A potential bottleneck is if all 5 threads are occupied copying large files, and your transaction log backup interval is shorter than the time it takes to copy the file e.g. it takes 6 minutes to copy each file, your backup interval is only 5 minutes, and you have 5 or more databases generating that large of a transaction log backup file. The 5 worker threads copying the files will be preoccupied with the larger files, servicing the smaller files only later, than be preoccupied again with the larger files, and eventually everything gets back-logged.
Increasing the number of worker threads won't help, as network bandwidth is a fixed resource and the existing worker threads would already be using the maximum possible bandwidth. Increasing the 'COPYTO:ExpiryIntervalInMinutes' may help, as it would allow files to stay in the copy queue longer.
Another potential bottleneck is if you are generating more than 25 backup files a minute. As SQL Backup will only copy a maximum of 25 files a minute, you will eventually end up with a back log. Increasing the 'COPYTO:ThreadCount' and/or 'COPYTO:ThreadMultiplier' values will be required to handle this load.
To answer your questions:
>> 1) It appears that the files are not being copied in the order they were created.
Two possibilities - the older files have expired because they were not copied within the first 24 hours, and the later files were copied, or the larger files took longer to complete and smaller files (although newer) assigned to a different worker thread were copied over first.
In the first case, you'll need to increase the 'COPYTO:ExpiryIntervalInMinutes' value. Assuming the bottleneck occurs only during month end, the copy queue should clear up during the beginning of the next month.
In the second case, SQL Backup's transaction restore process will eventually restore the files once they are available. You might encounter a few errors when the newer files have been copied over before the older files, but once the older files have been copied over, the files will be restored in the correct order.
>> 2) Are there best practices on config settings for the registry entries that control copy behavior, specifically: COPYTO:ExpiryIntervalInMinutes and
COPYTO:ThreadCount ?
This really depends on your backup patterns. As described above, 'COPYTO:ExpiryIntervalInMinutes' helps in keeping the files longer in the copy queue, if your current network bandwidth has already maxed out. 'COPYTO:ThreadCount' would help if you have network bandwidth to spare.
>> In addition, is there a max value allowed for COPYTO:ExpiryIntervalInMinutes?
No, there is no maximum value.
>> 3) What are the valid values for the [status] field in backupfile_copylist? Here are the ones I think I know: A = Active, E = Expired, P = Pending, S = Success.

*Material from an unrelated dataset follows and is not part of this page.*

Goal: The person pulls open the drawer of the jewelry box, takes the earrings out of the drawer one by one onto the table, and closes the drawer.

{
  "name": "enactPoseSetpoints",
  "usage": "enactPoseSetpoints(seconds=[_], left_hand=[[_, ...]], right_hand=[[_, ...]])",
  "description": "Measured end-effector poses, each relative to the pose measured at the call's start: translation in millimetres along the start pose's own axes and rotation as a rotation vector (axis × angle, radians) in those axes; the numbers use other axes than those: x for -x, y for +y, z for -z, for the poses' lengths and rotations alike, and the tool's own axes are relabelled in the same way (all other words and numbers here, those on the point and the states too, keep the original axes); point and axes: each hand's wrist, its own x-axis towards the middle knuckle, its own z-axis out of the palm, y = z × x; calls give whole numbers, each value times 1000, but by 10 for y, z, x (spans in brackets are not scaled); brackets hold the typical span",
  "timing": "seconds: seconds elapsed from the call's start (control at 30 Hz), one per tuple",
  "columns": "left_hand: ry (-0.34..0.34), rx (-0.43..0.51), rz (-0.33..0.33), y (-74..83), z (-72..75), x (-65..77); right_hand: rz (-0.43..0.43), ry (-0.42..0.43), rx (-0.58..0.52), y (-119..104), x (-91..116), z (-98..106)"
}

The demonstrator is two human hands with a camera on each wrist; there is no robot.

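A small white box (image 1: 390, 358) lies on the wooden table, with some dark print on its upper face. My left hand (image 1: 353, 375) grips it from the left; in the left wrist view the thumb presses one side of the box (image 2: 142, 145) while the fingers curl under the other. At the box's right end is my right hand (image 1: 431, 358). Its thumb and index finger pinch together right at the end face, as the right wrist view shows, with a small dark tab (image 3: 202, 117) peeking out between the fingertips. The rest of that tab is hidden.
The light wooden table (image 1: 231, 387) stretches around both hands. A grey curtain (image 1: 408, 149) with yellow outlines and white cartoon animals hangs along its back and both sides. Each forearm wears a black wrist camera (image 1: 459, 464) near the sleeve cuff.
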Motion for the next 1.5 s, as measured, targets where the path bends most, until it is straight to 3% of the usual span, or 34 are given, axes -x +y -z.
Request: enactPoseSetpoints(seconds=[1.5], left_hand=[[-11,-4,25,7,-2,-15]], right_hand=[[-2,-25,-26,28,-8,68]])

And C = Cancelled, used when a hosted storage upload copy item is cancelled.
4) Finally, how is the data in these admin tables maintained?
The retention policy that you set up for the local history applies to the 'backupfiles_copylist' and 'backupfiles_copylist_log' tables too. From the GUI, select the server instance, right click to bring up the context menu, and select the 'Server Options' item. The retention policy is the one under 'SQL Server backup and restore history'. If you need a different retention policy, you'll need to perform the deletion manually. It's only those 2 tables that are involved.
Lastly, there are some other timing settings that you can tweak, if SQL Backup requires more than a single attempt to copy your files. You can see if this is the case by checking the 'count' column in the 'backupfiles_copylist' table. If this is happening in your case, let mw know and I'll explain the settings.
When any of the 5 threads are available, it assigns a file to the thread to begin the copying process.
Over a duration of the 'COPYTO:SleepIntervalInSeconds' default value of 60 seconds, it checks every 'COPYTO:WaitIntervalInSeconds' value of 5 seconds if any of the 5 threads are available again, and assigns the next file to the free thread to be copied.
Once the 60 seconds has elapsed, it repeats the above cycle i.e. picks up the oldest 25 files that need to be copied, finds a free thread, assign the file to the thread etc.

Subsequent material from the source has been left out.